Romane

GRETAS GEHEIMNIS Teil I - Das verborgene Zimmer

Mitternacht war lange vorbei, Carla stand immer noch in dem Raum. Irgendwann mal hatte sie sich umgedreht, hatte sich umdrehen müssen. In dem nächtlichen Viereck der Eingangstür, von unten, von der Straße nur schwach angeleuchtet von einem bereitstehenden Auto, stand ein schwarz gekleideter Mann, ein sanftes Lächeln lag auf seinem Gesicht. Er hatte ihr zugenickt, wie einer alten Bekannten, hatte sich ihr genähert, gefolgt von zwei weiteren Männern. Vor Carla blieb er stehen, legte seine Hand beruhigend auf ihren Arm. Beide sahen sich an, Carla erinnerte sich, sie hatten sich vor ein paar Stunden schon einmal gesehen, auf der Autobahn, bei einem Unfall, vor einer Ewigkeit, schien ihr. Der dunkle Hut, den er aufhatte, tauchte sein Gesicht in Schatten. Carla sah in dieses Gesicht, an das sie sich einen Tag später und all die Tage, die folgen sollen, nicht würde erinnern können, an kein einziges Detail: nur an die tiefe Ruhe, die das Gesicht ausstrahlte, so, als ob man auf ein tiefes Wasser blickt.

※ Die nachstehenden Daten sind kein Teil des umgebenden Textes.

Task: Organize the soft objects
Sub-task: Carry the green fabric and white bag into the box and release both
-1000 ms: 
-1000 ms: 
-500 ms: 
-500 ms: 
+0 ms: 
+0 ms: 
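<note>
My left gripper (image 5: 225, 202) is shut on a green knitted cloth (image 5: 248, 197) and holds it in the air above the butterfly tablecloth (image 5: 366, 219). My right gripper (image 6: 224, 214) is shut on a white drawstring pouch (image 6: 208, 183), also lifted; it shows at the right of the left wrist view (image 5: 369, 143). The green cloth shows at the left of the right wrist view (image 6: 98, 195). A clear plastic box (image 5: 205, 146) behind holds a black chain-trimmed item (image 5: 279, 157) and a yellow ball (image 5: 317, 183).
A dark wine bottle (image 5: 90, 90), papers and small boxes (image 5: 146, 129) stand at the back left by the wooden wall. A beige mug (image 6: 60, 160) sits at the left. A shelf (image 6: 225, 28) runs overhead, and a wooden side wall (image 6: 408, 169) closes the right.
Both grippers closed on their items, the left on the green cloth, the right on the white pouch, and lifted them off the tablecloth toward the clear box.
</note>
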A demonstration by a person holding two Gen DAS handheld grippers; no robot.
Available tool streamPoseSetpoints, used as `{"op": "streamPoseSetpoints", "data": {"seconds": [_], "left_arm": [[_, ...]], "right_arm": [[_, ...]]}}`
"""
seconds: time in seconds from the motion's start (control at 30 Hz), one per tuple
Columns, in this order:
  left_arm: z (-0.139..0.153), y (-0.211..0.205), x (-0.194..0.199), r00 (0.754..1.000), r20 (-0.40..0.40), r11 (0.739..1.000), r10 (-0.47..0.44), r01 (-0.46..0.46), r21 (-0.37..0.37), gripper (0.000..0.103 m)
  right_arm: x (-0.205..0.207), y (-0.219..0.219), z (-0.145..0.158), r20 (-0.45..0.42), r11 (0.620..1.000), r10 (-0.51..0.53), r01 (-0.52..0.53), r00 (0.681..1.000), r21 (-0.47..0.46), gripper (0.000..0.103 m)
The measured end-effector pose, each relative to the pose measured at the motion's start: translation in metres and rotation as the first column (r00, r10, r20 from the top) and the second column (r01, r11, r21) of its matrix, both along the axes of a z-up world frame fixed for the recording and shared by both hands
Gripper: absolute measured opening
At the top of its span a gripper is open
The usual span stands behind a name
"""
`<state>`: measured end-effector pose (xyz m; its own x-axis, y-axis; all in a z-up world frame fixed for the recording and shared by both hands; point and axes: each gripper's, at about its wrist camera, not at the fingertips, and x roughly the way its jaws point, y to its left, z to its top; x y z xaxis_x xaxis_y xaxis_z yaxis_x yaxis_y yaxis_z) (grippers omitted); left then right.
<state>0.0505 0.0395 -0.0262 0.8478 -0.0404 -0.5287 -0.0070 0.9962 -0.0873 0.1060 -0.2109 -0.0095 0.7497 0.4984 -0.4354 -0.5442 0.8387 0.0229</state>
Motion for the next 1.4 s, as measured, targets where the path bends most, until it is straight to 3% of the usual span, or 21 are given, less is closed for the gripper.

Der Mann war an ihr vorbei in den kleinen Raum gegangen. Er erhellte den Raum mit einem schwach phosphoreszierenden Licht, das ihn wie eine Aura umhüllte. Die beiden Männer, die ihm lautlos gefolgt waren, öffneten die längliche silberne Schale, die sie trugen, und legten Kristin hinein. Sie schlossen die Schale wie eine Muschel und folgten dem Mann mit den sanften Augen. Der Mann blieb wiederum in der Tür stehen, drehte sich um. Er sagte nichts, sprach keine Worte aus, doch Carla hörte, wie er seine Gedanken an sie richtete: Bei uns ist sie gut aufgehoben, bei uns ist sie zu Hause. Sie sagte nichts, nickte nur, wusste, dass es so war. Und Greta? fragte Carla, lautlos, wie kann ich sie beschützen?, und der Mann antwortete: Sie ist gefeit; lässt der Zauber nach, werde ich da sein. Du? Aber du bist doch der Tod!!… Das Auto mit den schwarz getönten Scheiben entfernte sich schon in die Dunkelheit.

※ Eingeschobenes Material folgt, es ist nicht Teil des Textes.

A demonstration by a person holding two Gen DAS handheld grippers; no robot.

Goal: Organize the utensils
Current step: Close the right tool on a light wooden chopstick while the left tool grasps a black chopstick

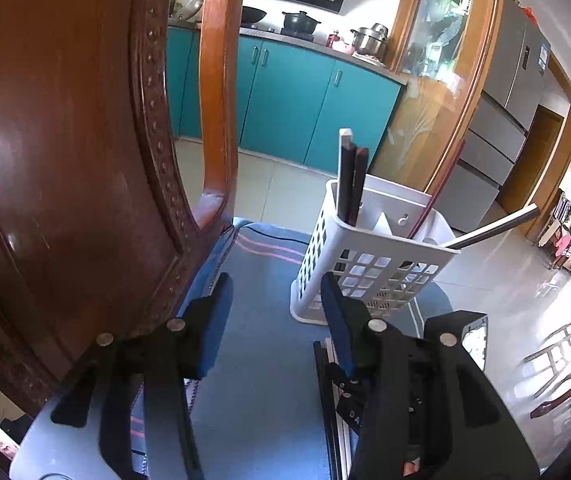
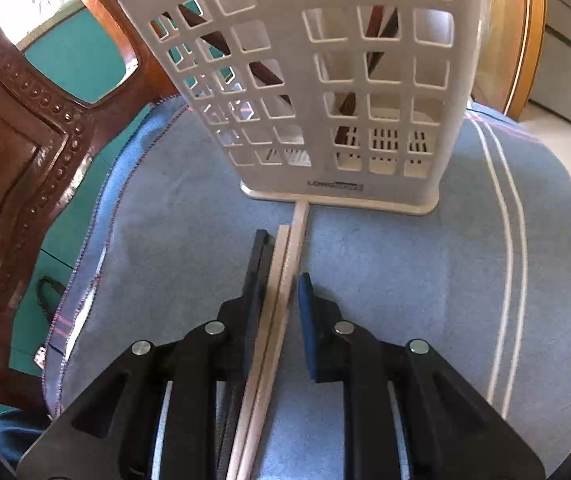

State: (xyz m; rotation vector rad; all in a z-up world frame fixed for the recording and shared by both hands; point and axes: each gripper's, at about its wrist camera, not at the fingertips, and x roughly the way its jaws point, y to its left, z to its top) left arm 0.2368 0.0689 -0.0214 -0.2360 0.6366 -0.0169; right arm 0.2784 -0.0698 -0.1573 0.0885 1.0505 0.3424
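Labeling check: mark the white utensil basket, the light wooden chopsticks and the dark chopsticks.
white utensil basket (image 2: 385, 184), right wrist view, base band of front wall.
light wooden chopsticks (image 2: 285, 264), right wrist view, shafts ahead of the fingers.
dark chopsticks (image 1: 351, 184), left wrist view, upper shafts above the rim.

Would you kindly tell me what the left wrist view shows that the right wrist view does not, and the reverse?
Only the left wrist view shows the white perforated plastic utensil basket's open top, with dark chopsticks and a metal handle sticking out, plus the teal kitchen cabinets and the open left hand-held gripper. Only the right wrist view shows pale wooden chopsticks between the right hand-held gripper's fingers. Both show the basket, blue cloth and brown wooden chair.
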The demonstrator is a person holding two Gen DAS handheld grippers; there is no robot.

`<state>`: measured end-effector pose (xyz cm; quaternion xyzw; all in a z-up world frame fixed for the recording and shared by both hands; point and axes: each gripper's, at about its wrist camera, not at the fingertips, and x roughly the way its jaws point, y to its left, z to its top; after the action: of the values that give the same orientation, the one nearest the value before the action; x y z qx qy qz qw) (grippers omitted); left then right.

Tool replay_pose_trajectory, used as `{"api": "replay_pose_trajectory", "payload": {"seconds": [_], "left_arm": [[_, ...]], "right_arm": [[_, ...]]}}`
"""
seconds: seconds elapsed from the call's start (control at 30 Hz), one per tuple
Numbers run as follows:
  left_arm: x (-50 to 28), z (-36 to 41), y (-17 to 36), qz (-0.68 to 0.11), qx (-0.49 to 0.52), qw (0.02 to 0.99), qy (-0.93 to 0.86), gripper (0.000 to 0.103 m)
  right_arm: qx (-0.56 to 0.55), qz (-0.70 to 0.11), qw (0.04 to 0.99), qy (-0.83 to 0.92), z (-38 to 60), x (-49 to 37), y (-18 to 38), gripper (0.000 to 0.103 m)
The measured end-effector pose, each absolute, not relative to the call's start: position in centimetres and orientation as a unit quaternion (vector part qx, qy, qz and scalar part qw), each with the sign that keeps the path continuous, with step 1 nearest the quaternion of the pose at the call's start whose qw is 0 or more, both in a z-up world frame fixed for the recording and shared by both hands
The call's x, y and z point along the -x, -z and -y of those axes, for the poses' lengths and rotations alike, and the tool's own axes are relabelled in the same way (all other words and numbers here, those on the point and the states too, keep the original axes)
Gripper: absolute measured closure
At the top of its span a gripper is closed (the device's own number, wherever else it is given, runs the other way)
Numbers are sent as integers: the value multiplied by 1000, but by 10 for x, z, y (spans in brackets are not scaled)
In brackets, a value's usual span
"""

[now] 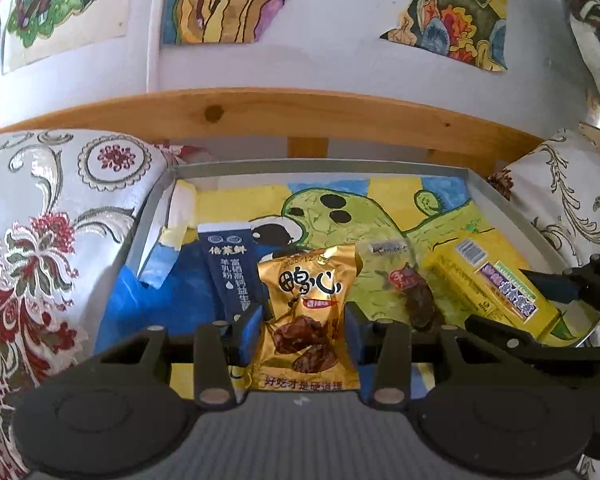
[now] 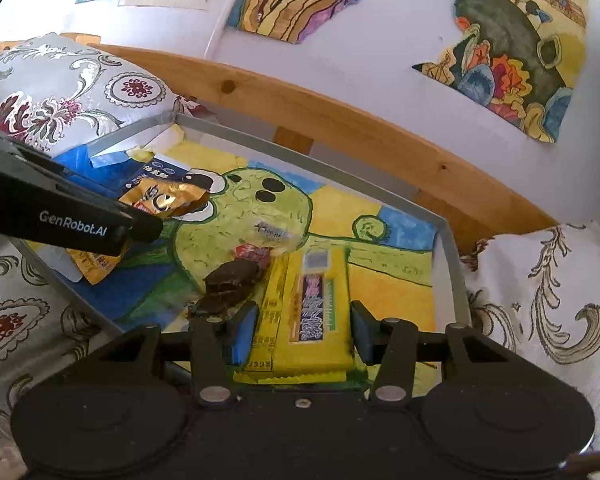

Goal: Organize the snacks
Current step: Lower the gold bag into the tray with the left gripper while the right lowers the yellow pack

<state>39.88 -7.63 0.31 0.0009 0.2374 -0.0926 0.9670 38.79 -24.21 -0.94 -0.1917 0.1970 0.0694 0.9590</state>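
Note:
A gold snack packet point(image 1: 308, 312) stands upright between the pads of my left gripper point(image 1: 304, 324), which is shut on it. In the right wrist view the same packet point(image 2: 160, 200) hangs from the left gripper over the tray's left side. A yellow box point(image 2: 304, 312) lies lengthwise between the pads of my right gripper point(image 2: 302, 332), which press against both its sides. The box point(image 1: 496, 288) also shows at the tray's right in the left wrist view. A clear packet with a dark snack point(image 2: 232, 280) lies mid-tray, and a dark blue sachet point(image 1: 232, 272) lies to its left.
Everything sits in a grey-rimmed tray point(image 1: 320, 168) lined with a green, yellow and blue painting. Patterned cushions point(image 1: 52, 220) point(image 2: 540, 272) flank the tray. A wooden rail point(image 1: 300, 116) and a wall with paintings stand behind it.

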Motion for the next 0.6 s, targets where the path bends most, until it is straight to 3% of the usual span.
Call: {"api": "replay_pose_trajectory", "payload": {"seconds": [0.4, 0.6], "left_arm": [[-394, 73, -6, -244, 15, 965, 97, 46], [-384, 68, -15, -228, 39, 969, 92, 26]], "right_arm": [[146, -186, 970, -64, 254, -379, -2, 22], [128, -165, 977, -46, 262, -365, -16, 13]]}}
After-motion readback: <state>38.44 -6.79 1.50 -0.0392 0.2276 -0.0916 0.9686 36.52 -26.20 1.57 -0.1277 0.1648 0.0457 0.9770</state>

Am nächsten Morgen, als Greta die Treppen heruntergestürmt kam, umarmte ihre Mama sie besonders lang, Greta ließ es geschehen. Dann nahm sie sie bei der Hand, beide gingen in den Raum hinter der Bücherwand.
“Männer haben sie abgeholt, gute Männer,” sagte Carla, wollte fortfahren, wollte Greta erklären, woher sie die Männer kenne, dass sie ihnen vertraue. Doch Greta fragte nicht, sagte nur wie zu sich selbst “es waren die Stillen Begleiter“.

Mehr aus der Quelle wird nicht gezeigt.